EXERCISE OBJECTIVE – The requested output is every line from the one with "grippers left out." through the last line below, printed exactly.

++++ DATA SHOWN ++++

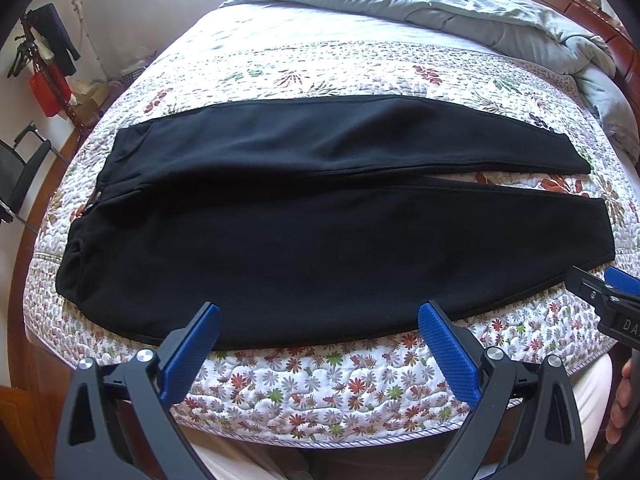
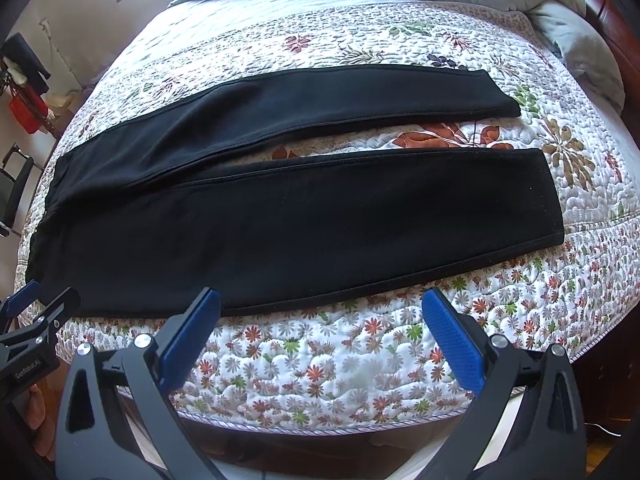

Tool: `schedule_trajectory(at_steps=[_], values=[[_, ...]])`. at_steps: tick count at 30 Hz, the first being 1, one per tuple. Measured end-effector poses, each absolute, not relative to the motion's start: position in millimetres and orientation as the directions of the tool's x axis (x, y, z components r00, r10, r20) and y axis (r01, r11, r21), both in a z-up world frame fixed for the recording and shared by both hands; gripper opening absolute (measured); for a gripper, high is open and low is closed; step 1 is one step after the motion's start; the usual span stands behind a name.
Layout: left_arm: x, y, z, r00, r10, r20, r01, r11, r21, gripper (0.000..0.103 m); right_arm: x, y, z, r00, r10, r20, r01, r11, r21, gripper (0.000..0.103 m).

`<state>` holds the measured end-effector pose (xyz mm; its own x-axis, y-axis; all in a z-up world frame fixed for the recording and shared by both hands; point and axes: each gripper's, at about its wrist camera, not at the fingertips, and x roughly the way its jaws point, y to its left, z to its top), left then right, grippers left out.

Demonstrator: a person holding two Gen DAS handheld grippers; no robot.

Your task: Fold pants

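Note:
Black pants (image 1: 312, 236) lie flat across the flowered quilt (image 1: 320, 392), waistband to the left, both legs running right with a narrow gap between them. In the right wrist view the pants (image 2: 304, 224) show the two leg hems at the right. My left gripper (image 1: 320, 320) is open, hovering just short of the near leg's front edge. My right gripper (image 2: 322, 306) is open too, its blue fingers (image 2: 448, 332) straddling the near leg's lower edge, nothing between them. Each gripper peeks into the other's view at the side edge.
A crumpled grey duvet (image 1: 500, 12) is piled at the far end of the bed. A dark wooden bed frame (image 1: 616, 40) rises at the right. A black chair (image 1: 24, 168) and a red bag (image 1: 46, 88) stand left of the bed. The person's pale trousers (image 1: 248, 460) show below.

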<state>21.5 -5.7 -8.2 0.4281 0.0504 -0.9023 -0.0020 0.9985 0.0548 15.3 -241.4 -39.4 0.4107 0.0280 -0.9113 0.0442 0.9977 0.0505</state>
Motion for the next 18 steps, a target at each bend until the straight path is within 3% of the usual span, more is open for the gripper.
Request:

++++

RESPONSE –
`<state>` holds the measured end-effector pose (xyz mm; its own x-axis, y-axis; all in a z-up world frame fixed for the recording and shared by both hands; point and axes: each gripper's, at about its wrist camera, not at the fingertips, and x roughly the way its jaws point, y to its left, z to its top), left then right, grippers left out.

Demonstrator: a person holding two Gen DAS handheld grippers; no robot.

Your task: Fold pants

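Note:
Black pants (image 1: 312, 236) lie flat across the flowered quilt (image 1: 320, 392), waistband to the left, both legs running right with a narrow gap between them. In the right wrist view the pants (image 2: 304, 224) show the two leg hems at the right. My left gripper (image 1: 320, 320) is open, hovering just short of the near leg's front edge. My right gripper (image 2: 322, 306) is open too, its blue fingers (image 2: 448, 332) straddling the near leg's lower edge, nothing between them. Each gripper peeks into the other's view at the side edge.
A crumpled grey duvet (image 1: 500, 12) is piled at the far end of the bed. A dark wooden bed frame (image 1: 616, 40) rises at the right. A black chair (image 1: 24, 168) and a red bag (image 1: 46, 88) stand left of the bed. The person's pale trousers (image 1: 248, 460) show below.
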
<state>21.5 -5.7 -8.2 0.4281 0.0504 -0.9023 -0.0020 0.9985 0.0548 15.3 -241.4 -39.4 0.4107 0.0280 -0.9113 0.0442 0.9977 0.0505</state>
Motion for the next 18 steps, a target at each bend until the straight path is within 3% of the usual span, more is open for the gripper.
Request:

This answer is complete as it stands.